Ways of Knowing God: A Sermon for Trinity Sunday

From Holy Trinity Parish, Alberta

Scripture can be found here...

How do we come to know God?

This is not a rhetorical question. This is a real, non-hypothetical, not-necessarily-one-obvious-answer question. For people of faith, it is a highly practical question. For the church that was born in Pentecost wind and flames, it is a burning question, a question that blows right into our hearts and stirs things up.

How do we come to know God?

For me, one of the first and most persistent answers is, we look up.

This takes time. Little babies can’t ‘look up’ right away, because they can’t yet tell the difference between ‘me’ and ‘not-me.’ As a tiny human grows and learns and separates from his mother or father or other intimate caregiver, there comes a time when he sees the moon or a star and he wonders. What is that beautiful, far away thing, and how did it get there? I see it. Does it see me? In order to have an inkling of anyone or anything like God, we have to get to that point where we look up, look around, that point where we can be overwhelmed by a sense of wonder. This is the kind of thing that got some ancient peoples worshipping the stars and the moon, and it makes sense. The sun and the moon and the stars and the sea are so obviously outside the realm of human ability to create or to have an effect upon. So there dawns in the human heart this persistent notion that there must be some other explanation. For many people, the one that soon makes the most sense is that there is or was some great intelligence or force that did the creating.

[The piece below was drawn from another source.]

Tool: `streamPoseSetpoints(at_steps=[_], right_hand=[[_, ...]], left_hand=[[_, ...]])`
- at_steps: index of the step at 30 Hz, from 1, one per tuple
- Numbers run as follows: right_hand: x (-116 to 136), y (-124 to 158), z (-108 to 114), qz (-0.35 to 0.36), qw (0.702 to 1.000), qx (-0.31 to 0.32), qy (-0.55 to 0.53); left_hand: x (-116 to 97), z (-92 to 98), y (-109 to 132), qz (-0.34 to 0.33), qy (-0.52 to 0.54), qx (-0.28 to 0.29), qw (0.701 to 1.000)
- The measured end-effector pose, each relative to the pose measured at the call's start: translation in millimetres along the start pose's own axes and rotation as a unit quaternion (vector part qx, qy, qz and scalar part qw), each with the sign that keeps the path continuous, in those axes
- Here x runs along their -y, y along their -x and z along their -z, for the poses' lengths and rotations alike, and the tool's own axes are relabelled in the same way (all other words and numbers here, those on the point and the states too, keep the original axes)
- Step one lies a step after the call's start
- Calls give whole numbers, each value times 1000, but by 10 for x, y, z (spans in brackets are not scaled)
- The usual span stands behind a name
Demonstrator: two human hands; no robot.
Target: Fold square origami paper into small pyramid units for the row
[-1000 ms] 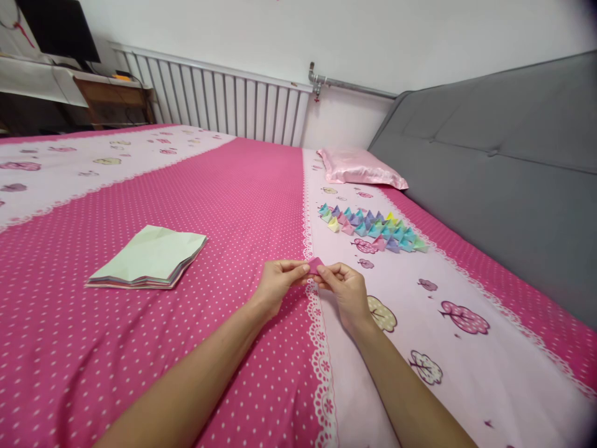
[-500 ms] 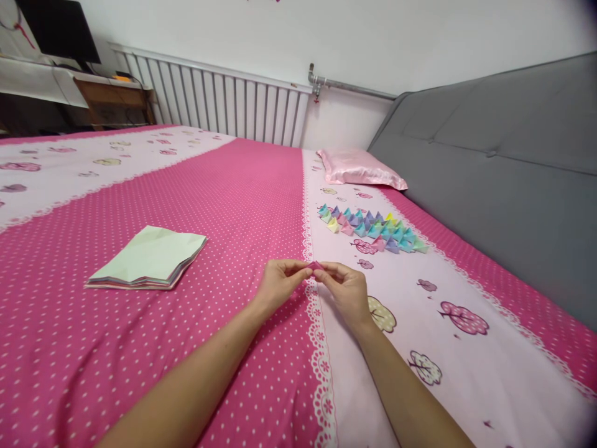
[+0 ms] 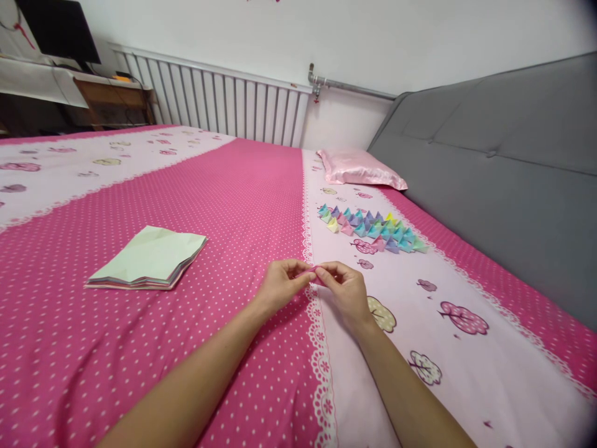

How do we come to know God? Well, for many of us, the people who first love us teach us about God, whether they are our parents or our grandparents or some other beloved guides or guardians. They sing us lullabies that later we realize were actually hymns. They teach us to pray, as they tuck us in for the night: “Our Father, who art in heaven.” Or, “Now I lay me down to sleep” (but please, with the words that don’t scare the poor kid into not sleeping at all).[i] But our caregivers teach us in other ways, as well. When a baby cries from hunger, and someone tenderly picks him up and holds him close and feeds him, he is learning about a world in which we are held and nourished, sometimes, in ways we can’t understand, which later becomes an inkling that God provides for us. When a child is crying because she skinned her knee or because another child was unkind, the teacher who consoles her or the school nurse who applies a bandage with kind words is teaching her about a world in which we are cared for when we are distraught, which later blossoms into the idea of a God who weeps when we are weeping.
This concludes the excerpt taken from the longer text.